[Activity] Look through the entries below and show every line containing the word "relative".

------

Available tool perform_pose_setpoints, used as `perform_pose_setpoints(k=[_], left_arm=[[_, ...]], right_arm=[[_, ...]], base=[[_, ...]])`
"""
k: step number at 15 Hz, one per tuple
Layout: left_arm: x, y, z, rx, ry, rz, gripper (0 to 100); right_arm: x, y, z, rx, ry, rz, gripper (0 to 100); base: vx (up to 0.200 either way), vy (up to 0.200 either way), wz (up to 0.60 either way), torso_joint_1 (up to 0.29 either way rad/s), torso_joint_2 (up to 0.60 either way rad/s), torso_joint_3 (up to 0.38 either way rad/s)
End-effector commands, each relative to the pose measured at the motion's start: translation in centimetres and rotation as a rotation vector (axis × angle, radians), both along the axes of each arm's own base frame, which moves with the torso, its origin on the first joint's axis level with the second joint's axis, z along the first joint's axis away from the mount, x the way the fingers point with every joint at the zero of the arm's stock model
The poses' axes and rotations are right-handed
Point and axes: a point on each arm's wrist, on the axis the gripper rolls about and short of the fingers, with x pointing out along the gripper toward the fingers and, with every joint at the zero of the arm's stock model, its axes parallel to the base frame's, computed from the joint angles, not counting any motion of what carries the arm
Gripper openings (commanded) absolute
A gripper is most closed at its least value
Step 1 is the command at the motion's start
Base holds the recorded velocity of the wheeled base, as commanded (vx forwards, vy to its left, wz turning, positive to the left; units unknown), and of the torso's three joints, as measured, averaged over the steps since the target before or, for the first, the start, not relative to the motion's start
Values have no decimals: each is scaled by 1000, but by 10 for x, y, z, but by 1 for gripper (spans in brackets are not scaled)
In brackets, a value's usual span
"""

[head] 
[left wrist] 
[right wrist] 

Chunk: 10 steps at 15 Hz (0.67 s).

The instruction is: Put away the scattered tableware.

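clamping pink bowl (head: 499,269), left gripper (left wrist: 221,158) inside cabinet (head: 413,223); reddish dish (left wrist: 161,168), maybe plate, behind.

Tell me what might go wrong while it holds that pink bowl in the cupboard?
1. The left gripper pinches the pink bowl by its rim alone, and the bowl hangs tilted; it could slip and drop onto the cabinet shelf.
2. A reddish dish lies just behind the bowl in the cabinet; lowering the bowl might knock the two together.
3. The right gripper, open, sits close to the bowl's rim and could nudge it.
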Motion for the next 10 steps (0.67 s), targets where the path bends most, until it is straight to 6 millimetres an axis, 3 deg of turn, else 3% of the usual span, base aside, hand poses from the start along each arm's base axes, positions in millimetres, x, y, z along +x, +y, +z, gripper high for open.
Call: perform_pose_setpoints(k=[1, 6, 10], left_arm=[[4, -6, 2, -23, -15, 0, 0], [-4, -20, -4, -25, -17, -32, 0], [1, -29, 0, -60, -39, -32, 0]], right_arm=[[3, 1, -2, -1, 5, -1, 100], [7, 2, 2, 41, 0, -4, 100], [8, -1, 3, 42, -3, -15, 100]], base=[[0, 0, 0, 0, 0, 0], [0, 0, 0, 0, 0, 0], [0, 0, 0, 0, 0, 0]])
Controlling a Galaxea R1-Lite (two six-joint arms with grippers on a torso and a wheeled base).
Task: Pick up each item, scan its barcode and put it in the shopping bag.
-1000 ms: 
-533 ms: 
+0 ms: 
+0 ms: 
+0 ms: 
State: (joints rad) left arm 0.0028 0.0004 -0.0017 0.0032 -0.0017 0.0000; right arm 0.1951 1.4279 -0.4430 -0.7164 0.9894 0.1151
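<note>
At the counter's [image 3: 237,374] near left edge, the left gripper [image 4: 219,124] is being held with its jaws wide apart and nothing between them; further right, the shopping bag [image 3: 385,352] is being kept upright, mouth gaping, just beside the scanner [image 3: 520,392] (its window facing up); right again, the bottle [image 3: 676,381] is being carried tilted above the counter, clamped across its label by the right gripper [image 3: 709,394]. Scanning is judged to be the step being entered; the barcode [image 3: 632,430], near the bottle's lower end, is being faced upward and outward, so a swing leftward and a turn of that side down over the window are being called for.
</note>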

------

[Task output]
End-effector commands, each relative to the pose measured at the motion's start: translation in centimetres and rotation as a rotation vector (axis × angle, radians), both along the axes of each arm's own base frame, which moves with the torso, its origin on the first joint's axis level with the second joint's axis, z along the first joint's axis away from the mount, x the way the fingers point with every joint at the zero of the arm's stock model
Base holds the recorded velocity of the wheeled base, as commanded (vx forwards, vy to its left, wz turning, positive to the left; units unknown), and of the torso's three joints, as measured, averaged over the steps since the target before or, for the first, the start, not relative to the motion's start

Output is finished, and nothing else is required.